Exercise details: Set down the material again. Keep every line exactly as it is.
[Start of Attachment]
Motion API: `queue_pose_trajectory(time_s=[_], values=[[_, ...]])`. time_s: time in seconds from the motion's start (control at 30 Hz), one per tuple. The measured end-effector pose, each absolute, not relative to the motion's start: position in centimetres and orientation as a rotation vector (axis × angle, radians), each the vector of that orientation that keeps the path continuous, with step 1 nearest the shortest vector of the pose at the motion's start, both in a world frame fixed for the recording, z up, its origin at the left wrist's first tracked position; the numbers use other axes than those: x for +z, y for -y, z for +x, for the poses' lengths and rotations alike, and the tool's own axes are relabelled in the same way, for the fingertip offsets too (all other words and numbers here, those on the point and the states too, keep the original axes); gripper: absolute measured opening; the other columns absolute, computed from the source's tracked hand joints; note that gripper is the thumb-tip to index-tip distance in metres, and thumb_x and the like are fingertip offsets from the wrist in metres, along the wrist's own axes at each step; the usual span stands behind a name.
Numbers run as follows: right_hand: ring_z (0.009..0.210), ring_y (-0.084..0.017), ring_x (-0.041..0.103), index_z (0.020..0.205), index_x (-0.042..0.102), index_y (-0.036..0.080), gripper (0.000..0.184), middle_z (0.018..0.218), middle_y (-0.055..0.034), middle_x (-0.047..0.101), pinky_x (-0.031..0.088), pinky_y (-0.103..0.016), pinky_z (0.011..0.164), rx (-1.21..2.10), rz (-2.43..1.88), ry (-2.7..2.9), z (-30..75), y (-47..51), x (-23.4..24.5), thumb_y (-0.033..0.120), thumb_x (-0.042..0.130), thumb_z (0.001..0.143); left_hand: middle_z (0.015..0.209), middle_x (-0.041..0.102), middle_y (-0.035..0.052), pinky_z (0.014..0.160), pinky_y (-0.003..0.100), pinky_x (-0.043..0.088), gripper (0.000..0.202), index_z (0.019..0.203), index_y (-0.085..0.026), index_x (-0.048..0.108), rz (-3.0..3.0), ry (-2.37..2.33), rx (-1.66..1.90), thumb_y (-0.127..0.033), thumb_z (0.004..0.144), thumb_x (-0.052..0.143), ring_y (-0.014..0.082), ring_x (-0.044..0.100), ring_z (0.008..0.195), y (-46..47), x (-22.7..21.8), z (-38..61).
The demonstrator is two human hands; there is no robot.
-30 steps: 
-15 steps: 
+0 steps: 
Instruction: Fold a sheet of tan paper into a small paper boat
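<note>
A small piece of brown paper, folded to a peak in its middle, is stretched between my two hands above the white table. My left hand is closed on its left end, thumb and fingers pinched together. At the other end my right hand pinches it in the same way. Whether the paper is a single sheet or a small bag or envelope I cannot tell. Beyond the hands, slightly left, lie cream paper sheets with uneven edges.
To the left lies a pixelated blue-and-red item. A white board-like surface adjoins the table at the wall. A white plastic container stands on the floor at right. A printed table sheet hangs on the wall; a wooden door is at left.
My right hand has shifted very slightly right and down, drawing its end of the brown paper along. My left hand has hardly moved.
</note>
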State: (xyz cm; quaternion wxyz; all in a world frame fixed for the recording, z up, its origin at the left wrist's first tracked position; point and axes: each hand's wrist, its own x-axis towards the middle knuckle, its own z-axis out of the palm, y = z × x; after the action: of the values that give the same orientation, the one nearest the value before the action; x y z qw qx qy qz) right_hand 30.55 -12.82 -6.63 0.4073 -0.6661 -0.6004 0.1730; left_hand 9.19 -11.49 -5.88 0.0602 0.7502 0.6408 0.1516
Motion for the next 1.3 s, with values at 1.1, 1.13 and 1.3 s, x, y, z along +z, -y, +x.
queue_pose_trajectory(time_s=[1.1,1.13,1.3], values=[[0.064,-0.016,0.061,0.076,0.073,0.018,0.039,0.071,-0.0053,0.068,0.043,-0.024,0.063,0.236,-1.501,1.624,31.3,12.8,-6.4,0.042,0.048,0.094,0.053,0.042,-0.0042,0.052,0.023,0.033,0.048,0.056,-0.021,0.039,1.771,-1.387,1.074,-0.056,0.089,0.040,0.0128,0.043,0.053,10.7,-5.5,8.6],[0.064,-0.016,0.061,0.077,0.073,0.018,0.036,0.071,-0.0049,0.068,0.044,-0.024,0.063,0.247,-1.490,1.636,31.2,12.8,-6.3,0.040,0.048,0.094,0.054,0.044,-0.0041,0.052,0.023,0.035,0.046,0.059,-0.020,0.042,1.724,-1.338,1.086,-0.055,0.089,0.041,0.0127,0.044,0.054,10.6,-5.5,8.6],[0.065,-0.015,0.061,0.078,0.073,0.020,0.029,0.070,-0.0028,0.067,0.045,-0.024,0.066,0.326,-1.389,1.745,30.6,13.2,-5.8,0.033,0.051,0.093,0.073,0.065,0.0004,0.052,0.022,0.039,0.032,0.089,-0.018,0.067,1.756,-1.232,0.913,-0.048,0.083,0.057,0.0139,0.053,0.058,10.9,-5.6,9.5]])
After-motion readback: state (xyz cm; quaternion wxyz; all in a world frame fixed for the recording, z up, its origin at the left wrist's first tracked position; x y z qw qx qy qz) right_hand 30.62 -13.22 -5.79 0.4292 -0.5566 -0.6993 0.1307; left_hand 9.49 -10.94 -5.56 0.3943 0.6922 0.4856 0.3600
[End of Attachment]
Result of the task:
Motion API: `queue_pose_trajectory(time_s=[_], values=[[_, ...]])`. time_s: time in seconds from the motion's start (control at 30 Hz), one per tuple. The measured end-effector pose, each absolute, not relative to the motion's start: position in centimetres and orientation as a rotation vector (axis × angle, radians), each the vector of that orientation that keeps the path continuous, with step 1 nearest the shortest vector of the pose at the motion's start, both in a world frame fixed for the recording, z up, its origin at the left wrist's first tracked position; the numbers use other axes than those: x for +z, y for -y, z for +x, for the poses' lengths and rotations alike, and the tool's own axes are relabelled in the same way, for the fingertip offsets too (all other words and numbers here, those on the point and the states too, keep the original axes); gripper: absolute measured opening; the other columns absolute, computed from the source's tracked hand joints; note that gripper is the thumb-tip to index-tip distance in metres, and thumb_x and the like are fingertip offsets from the wrist in metres, along the wrist's own axes at each step; the usual span stands behind a name.
Numbers run as follows: right_hand: ring_z (0.009..0.210), ring_y (-0.084..0.017), ring_x (-0.041..0.103), index_z (0.020..0.205), index_x (-0.042..0.102), index_y (-0.036..0.080), gripper (0.000..0.184), middle_z (0.018..0.218), middle_y (-0.055..0.034), middle_x (-0.047..0.101), pinky_x (-0.031..0.088), pinky_y (-0.103..0.016), pinky_z (0.011..0.164), rx (-1.21..2.10), rz (-2.43..1.88), ry (-2.7..2.9), z (-30..75), y (-47..51), x (-23.4..24.5), thumb_y (-0.033..0.120), thumb_x (-0.042..0.130), thumb_z (0.001..0.143); left_hand: middle_z (0.015..0.209), middle_x (-0.041..0.102), middle_y (-0.035..0.052), pinky_z (0.014..0.160), pinky_y (-0.003..0.100), pinky_x (-0.043..0.088), gripper (0.000..0.202), index_z (0.019..0.203), index_y (-0.085..0.026), index_x (-0.048..0.108), rz (-3.0..3.0), ry (-2.37..2.33), rx (-1.66..1.90), thumb_y (-0.127..0.033), thumb_z (0.004..0.144), thumb_x (-0.052..0.143), ring_y (-0.014..0.082), ring_x (-0.044..0.100), ring_z (0.008..0.195), y (-46..47), x (-22.7..21.8), z (-38..61).
The demonstrator is two human hands; there is no robot.
-30 steps: 
-15 steps: 
+0 steps: 
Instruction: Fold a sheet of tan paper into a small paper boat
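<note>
A small piece of brown paper, folded to a peak in its middle, is stretched between my two hands above the white table. My left hand is closed on its left end, thumb and fingers pinched together. At the other end my right hand pinches it in the same way. Whether the paper is a single sheet or a small bag or envelope I cannot tell. Beyond the hands, slightly left, lie cream paper sheets with uneven edges.
To the left lies a pixelated blue-and-red item. A white board-like surface adjoins the table at the wall. A white plastic container stands on the floor at right. A printed table sheet hangs on the wall; a wooden door is at left.
My right hand has shifted very slightly right and down, drawing its end of the brown paper along. My left hand has hardly moved.
</note>
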State: (xyz cm; quaternion wxyz; all in a world frame fixed for the recording, z up, its origin at the left wrist's first tracked position; point and axes: each hand's wrist, its own x-axis towards the middle knuckle, its own z-axis out of the palm, y = z × x; after the action: of the values that give the same orientation, the one nearest the value before the action; x y z qw qx qy qz) right_hand 30.55 -12.82 -6.63 0.4073 -0.6661 -0.6004 0.1730; left_hand 9.19 -11.49 -5.88 0.0602 0.7502 0.6408 0.1516
Motion for the next 1.3 s, with values at 1.1, 1.13 and 1.3 s, x, y, z along +z, -y, +x.
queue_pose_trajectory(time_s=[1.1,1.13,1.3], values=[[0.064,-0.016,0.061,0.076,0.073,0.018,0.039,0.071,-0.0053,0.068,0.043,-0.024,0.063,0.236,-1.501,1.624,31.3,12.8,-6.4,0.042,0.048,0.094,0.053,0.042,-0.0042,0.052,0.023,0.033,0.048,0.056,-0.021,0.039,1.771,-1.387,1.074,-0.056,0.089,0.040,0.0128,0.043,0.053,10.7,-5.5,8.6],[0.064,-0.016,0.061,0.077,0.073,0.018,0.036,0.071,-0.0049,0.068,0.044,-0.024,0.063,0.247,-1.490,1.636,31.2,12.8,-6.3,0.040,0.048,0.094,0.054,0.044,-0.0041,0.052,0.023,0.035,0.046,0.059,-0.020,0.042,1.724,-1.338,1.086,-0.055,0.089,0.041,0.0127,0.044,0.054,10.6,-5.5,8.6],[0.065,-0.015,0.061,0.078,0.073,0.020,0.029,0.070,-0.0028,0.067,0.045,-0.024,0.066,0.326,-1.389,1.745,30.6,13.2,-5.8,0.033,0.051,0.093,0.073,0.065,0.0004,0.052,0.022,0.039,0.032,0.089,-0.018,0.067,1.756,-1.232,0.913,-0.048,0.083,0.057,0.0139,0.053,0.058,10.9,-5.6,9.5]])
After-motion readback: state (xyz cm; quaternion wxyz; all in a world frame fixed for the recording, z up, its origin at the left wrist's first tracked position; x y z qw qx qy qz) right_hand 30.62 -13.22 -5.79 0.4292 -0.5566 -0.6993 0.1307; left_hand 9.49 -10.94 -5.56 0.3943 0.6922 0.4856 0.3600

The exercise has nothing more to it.